Problem requirements:
Your copy should match the records exactly, except that it contains no pictures.

Records for processing:
***

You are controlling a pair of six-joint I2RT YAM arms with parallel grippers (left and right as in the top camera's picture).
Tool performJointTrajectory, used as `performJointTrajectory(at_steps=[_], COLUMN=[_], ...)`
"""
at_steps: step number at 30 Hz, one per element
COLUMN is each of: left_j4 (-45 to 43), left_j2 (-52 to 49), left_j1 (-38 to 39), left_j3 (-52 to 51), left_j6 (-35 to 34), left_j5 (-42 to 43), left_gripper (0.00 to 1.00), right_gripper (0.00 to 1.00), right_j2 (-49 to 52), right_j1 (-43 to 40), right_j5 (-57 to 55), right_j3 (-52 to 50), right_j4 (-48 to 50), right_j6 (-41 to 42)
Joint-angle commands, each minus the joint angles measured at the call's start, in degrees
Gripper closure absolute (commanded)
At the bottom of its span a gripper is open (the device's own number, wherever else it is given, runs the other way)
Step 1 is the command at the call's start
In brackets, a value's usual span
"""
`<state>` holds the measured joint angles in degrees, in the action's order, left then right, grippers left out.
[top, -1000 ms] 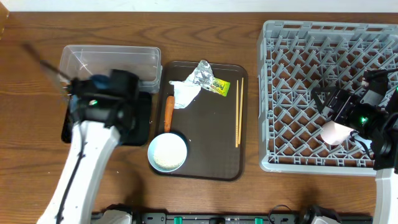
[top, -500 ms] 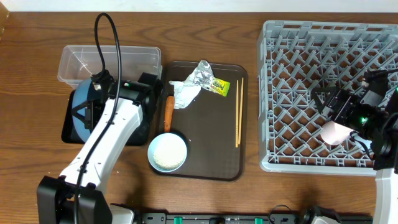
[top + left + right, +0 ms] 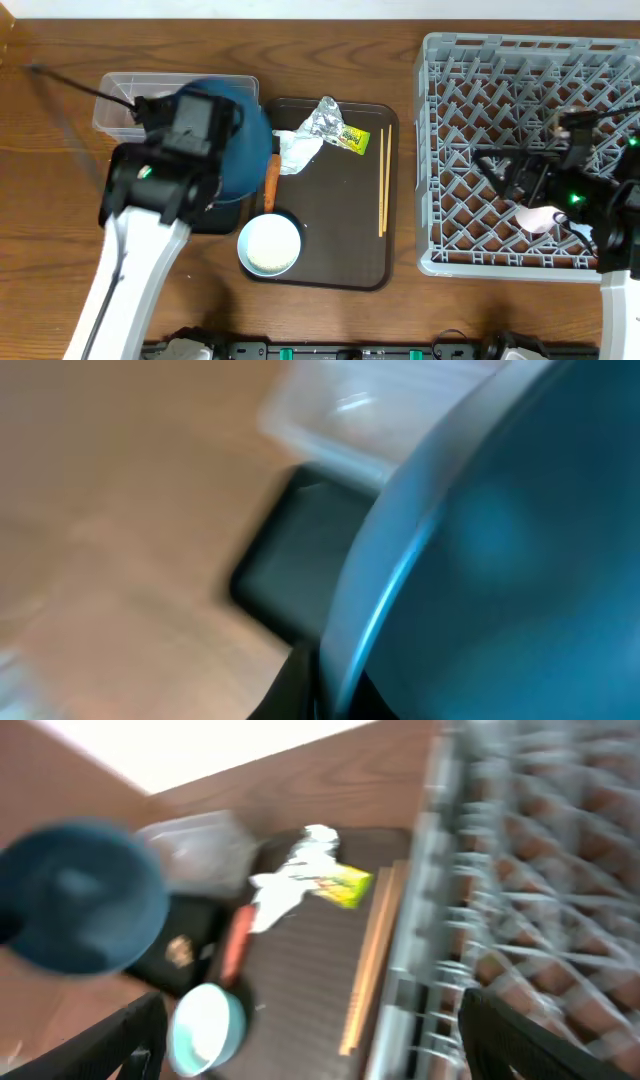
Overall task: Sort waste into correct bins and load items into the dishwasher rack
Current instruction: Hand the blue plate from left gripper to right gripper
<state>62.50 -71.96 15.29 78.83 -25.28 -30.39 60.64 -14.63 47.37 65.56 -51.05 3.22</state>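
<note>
Dishwasher rack [image 3: 470, 80] fills the right of the wooden surface [image 3: 50, 250]. The brown serving tray [image 3: 340, 240] at centre has not changed. It carries the white bowl [image 3: 270, 245], carrot [image 3: 271, 180], chopsticks [image 3: 383, 180], napkin [image 3: 295, 152], foil [image 3: 322, 118] and wrapper [image 3: 352, 138].

The dark blue bowl [image 3: 240, 130] has moved most. Half a second ago it sat low over the black tray [image 3: 225, 212]. Now it is raised and tipped above the spot where the clear tub [image 3: 120, 90], black tray and serving tray meet. That suggests its emptying is done and the carry across to the rack is starting.

The pink cup [image 3: 537, 218] lies among the pegs near the rack's front edge. The right arm was over it a second ago and has since drawn back, so that item looks loaded.

The left arm rises from the front edge with its wrist lifted high, and the left claw [image 3: 330, 680] pinches the bowl's rim. The right arm hovers over the rack's middle. The right claw [image 3: 320, 1045] is spread wide and holds nothing.
</note>
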Motion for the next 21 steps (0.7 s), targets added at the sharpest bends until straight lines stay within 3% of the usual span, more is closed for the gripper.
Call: performJointTrajectory(at_steps=[1,8,15,17,19,20,21], left_j4=[-2.8,-5.2,-7.1,-7.5,-7.9,-8.1,-8.2], left_j2=[4.5,6.8,6.7,6.7,6.6,6.6,6.5], left_j1=[0.0,2.3,8.9,10.8,12.2,12.7,13.1], left_j3=[1.3,1.3,1.3,1.3,1.3,1.3,1.3], left_j6=[5.6,7.3,7.2,7.3,7.3,7.3,7.3], left_j5=[18.4,36.6,39.0,38.9,38.9,38.9,38.9], left_gripper=[0.94,0.94,0.94,0.94,0.94,0.94,0.94], right_gripper=[0.16,0.15,0.20,0.36,0.65,0.88,0.99], right_j2=[0.3,3.0,8.8,10.0,10.6,10.6,10.5], right_j1=[5.3,22.2,32.8,33.8,34.0,34.0,33.8], right_j5=[8.2,1.0,-11.6,-11.6,-11.6,-11.6,-12.6], right_j3=[0.4,0.4,0.4,0.4,0.4,0.4,0.4], right_j4=[0.9,8.4,15.7,17.9,19.1,19.3,19.3], right_j6=[-2.9,-1.8,3.6,4.1,5.1,5.1,5.1])
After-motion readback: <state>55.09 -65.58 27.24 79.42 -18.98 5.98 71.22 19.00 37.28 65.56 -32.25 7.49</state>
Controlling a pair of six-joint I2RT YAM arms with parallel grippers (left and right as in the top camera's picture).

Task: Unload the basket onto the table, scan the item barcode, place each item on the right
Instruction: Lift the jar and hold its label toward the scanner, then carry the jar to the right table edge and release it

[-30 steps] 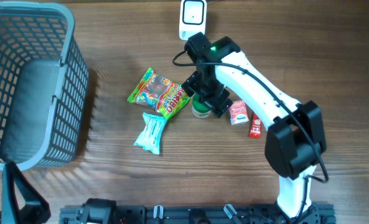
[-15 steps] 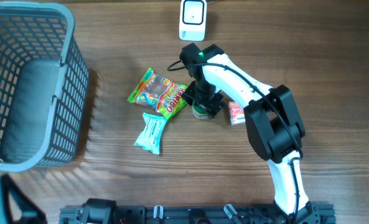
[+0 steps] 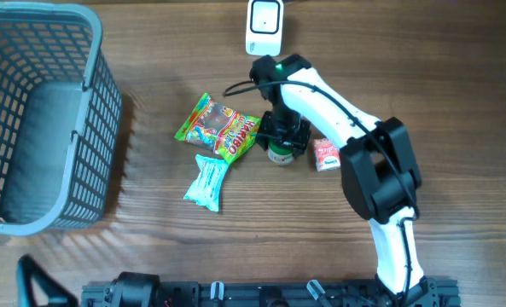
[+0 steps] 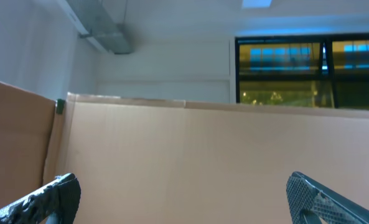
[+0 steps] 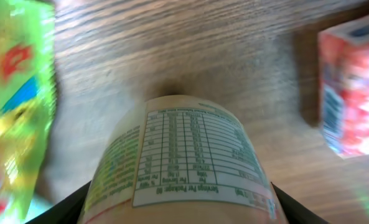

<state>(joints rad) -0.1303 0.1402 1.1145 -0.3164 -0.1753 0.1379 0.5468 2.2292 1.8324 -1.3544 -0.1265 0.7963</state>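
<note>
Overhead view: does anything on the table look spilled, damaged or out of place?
Nothing stands out. The candy bag, blue wrapper and pink box lie intact, nothing spilled; the right gripper straddles the small bottle.

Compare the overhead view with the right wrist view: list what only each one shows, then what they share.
Only overhead: the basket, the scanner, the blue packet and the whole right arm.
Only right wrist: the printed nutrition label on the bottle, seen close up.
Both: the bottle, the green candy bag, the red box and the table.
</note>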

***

Reply to the task:
You are controlling a pair of six-joint I2RT YAM arms with parallel grippers (left and right as in the top camera's picture).
Tool performJointTrajectory, used as `performJointTrajectory(at_steps=[_], COLUMN=[_], ...)`
"""
at_steps: step number at 30 Hz, one per element
COLUMN is each of: left_j4 (-45 to 43), left_j2 (-52 to 49), left_j1 (-38 to 39), left_j3 (-52 to 51), left_j6 (-35 to 34), left_j5 (-42 to 43), left_gripper (0.00 to 1.00), right_gripper (0.00 to 1.00), right_j2 (-49 to 52), right_j1 (-43 to 40), right_j5 (-57 to 55), right_j3 (-52 to 50), right_j4 (-48 to 50), right_j6 (-41 to 42)
Joint-angle commands, each minus the joint angles measured at the call's start, in degrees
Gripper closure absolute (commanded)
At the bottom of its span a gripper is open (the device's own number, wherever else it is given, runs the other way)
Step 1 is the command at the call's start
In brackets, a value's usual span
"""
`<state>` holds the measured joint angles in degrees, in the action's order, left then right, grippers left out.
[top, -1000 ms] 
[top, -500 ms] 
[top + left + right, +0 ms] 
Overall task: Sort waste into correct bins and load items into the dishwasher rack
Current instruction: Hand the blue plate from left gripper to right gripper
<state>62.50 -71.96 15.29 78.83 -25.28 -30.39 60.64 -14.63 47.37 65.56 -51.05 3.22</state>
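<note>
Dishwasher rack [image 3: 470, 80] fills the right of the wooden surface [image 3: 50, 250]. The brown serving tray [image 3: 340, 240] at centre has not changed. It carries the white bowl [image 3: 270, 245], carrot [image 3: 271, 180], chopsticks [image 3: 383, 180], napkin [image 3: 295, 152], foil [image 3: 322, 118] and wrapper [image 3: 352, 138].

The dark blue bowl [image 3: 240, 130] has moved most. Half a second ago it sat low over the black tray [image 3: 225, 212]. Now it is raised and tipped above the spot where the clear tub [image 3: 120, 90], black tray and serving tray meet. That suggests its emptying is done and the carry across to the rack is starting.

The pink cup [image 3: 537, 218] lies among the pegs near the rack's front edge. The right arm was over it a second ago and has since drawn back, so that item looks loaded.

The left arm rises from the front edge with its wrist lifted high, and the left claw [image 3: 330, 680] pinches the bowl's rim. The right arm hovers over the rack's middle. The right claw [image 3: 320, 1045] is spread wide and holds nothing.
</note>
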Motion for the next 21 steps (0.7 s), targets added at the sharpest bends until straight lines stay within 3% of the usual span, more is closed for the gripper.
Call: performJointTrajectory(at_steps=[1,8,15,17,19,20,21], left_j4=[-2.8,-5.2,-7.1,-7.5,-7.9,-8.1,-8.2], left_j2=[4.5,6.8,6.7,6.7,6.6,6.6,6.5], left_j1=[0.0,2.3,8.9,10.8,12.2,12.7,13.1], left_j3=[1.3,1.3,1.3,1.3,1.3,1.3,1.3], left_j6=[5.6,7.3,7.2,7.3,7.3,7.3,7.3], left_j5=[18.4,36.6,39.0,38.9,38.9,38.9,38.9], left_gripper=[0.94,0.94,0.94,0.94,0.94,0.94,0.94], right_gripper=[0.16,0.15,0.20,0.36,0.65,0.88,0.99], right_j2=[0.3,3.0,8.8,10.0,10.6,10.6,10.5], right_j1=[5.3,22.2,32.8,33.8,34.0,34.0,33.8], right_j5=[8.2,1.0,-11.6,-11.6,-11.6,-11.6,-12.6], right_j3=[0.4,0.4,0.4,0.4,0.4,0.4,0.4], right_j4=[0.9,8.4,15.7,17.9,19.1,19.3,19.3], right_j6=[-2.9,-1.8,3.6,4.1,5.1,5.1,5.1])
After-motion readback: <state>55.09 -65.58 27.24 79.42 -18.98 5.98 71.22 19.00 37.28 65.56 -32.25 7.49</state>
Controlling a pair of six-joint I2RT YAM arms with parallel grippers (left and right as in the top camera's picture).

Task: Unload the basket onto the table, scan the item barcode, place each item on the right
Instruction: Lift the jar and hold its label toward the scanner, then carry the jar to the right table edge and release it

[-30 steps] 
[-15 steps] 
[+0 steps] 
[+0 steps] 
[+0 steps] 

<state>(joints rad) -0.1303 0.1402 1.1145 -0.3164 -0.1753 0.1379 0.5468 2.2292 1.8324 -1.3544 -0.1265 0.7963</state>
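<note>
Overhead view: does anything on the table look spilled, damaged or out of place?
Nothing stands out. The candy bag, blue wrapper and pink box lie intact, nothing spilled; the right gripper straddles the small bottle.

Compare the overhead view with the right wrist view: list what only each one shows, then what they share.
Only overhead: the basket, the scanner, the blue packet and the whole right arm.
Only right wrist: the printed nutrition label on the bottle, seen close up.
Both: the bottle, the green candy bag, the red box and the table.
</note>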

There is nothing more to this answer.